Die Arbeitstage meines Vaters, der in den 1970er-Jahren als Bauführer arbeitete, waren streng geregelt. Er arbeitete 44 Stunden pro Woche. Ausser freitags: Dann gab es eine Stunde früher Feierabend. Arbeits- und Überzeiten wurden minutengenau erfasst. Arbeit und Freizeit waren damals noch strikt getrennte Welten. Der Arbeitgeber wollte das so.
Heute arbeiten die Berufskollegen meines Vaters zeitlich viel flexibler. Die wöchentliche Arbeitszeit kann laut dem Schweizerischen Baukaderverband bis zu 50 Stunden, aber auch weniger betragen. Denn die Arbeitszeiten variieren je nach Auftragslage.
Das gilt inzwischen für viele Berufe. Dank der digitalen Vernetzung kann zudem jederzeit und überall gearbeitet werden: Im Homeoffice vermischen sich Arbeit und Freizeit immer mehr. Die Befürworter dieses Trends preisen die Vorteile der «individualisierten Arbeitszeit», dank der sich auch neue Freiräume für Freizeit und Familie eröffnen. Kritiker wiederum warnen vor gesundheitlichen Gefahren: Wo der Überblick über die Arbeitszeit verloren gehe, sei die Work-Life-Balance gefährdet.
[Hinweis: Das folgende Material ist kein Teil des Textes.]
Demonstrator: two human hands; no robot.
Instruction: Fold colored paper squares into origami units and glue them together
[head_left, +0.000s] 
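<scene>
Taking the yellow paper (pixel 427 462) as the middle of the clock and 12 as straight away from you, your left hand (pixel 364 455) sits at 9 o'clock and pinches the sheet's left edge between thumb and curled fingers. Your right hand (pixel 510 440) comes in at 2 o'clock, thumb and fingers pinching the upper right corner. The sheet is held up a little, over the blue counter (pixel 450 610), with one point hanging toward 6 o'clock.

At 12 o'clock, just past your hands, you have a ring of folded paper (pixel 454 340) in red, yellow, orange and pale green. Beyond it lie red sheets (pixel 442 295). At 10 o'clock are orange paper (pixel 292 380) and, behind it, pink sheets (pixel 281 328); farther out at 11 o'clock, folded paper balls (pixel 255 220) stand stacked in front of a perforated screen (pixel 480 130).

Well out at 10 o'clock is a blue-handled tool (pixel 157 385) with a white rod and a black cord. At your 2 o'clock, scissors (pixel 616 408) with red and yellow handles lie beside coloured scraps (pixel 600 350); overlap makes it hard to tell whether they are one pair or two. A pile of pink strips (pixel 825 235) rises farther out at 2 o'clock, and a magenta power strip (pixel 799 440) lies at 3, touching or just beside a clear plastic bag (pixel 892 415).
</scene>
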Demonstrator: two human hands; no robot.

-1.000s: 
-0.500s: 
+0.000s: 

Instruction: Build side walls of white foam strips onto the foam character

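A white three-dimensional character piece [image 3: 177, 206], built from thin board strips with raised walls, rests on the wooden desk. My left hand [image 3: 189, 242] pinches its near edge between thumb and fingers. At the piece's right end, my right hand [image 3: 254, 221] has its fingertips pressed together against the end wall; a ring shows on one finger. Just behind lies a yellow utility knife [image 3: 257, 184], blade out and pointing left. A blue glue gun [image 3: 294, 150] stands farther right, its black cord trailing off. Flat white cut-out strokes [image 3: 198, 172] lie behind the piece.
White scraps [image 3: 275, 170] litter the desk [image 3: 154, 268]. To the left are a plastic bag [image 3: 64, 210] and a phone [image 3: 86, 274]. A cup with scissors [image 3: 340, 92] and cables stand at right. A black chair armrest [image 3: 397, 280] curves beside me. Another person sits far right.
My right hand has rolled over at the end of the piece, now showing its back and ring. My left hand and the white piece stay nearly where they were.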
Die Entgrenzung von Arbeits- und Freizeit strapaziert aber auch das Arbeitsgesetz. Darin wird etwa festgelegt, dass Chefs die Arbeitszeiten minutiös erfassen müssen – vom Arbeitsbeginn über Pausen bis zum Feierabend. Eine Auflage, die in vielen Branchen nicht mehr erfüllt werden kann. Experten gehen davon aus, dass heute rund 30 Prozent der Werktätigen ohne Zeiterfassung arbeiten. Im Dienstleistungssektor und bei den kreativen Berufen liegt diese Quote noch höher. Gesetz und Arbeitsrealität driften immer mehr auseinander.
Lässt sich das veraltete Arbeitszeit-Konzept flexibler gestalten, ohne dass der Arbeitnehmerschutz leidet? Gibt es taugliche Modelle, die das Arbeitgeber-Arbeitnehmer-Verhältnis zeitgemässer definieren? Leider nicht, wie unsere Titelgeschichte zeigt (Seite 6). Zwar werden im Kampf um Talente künftig jene Firmen gewinnen, die ihre Mitarbeiter via faire Leistungsziele führen und ihnen weitgehende Souveränität über die eigene Arbeitszeit gewähren. Da aber der Status quo bequemer ist, setzen Behörden, Firmen und Verbände weiterhin auf das Auslaufmodell «Zeit gegen Geld».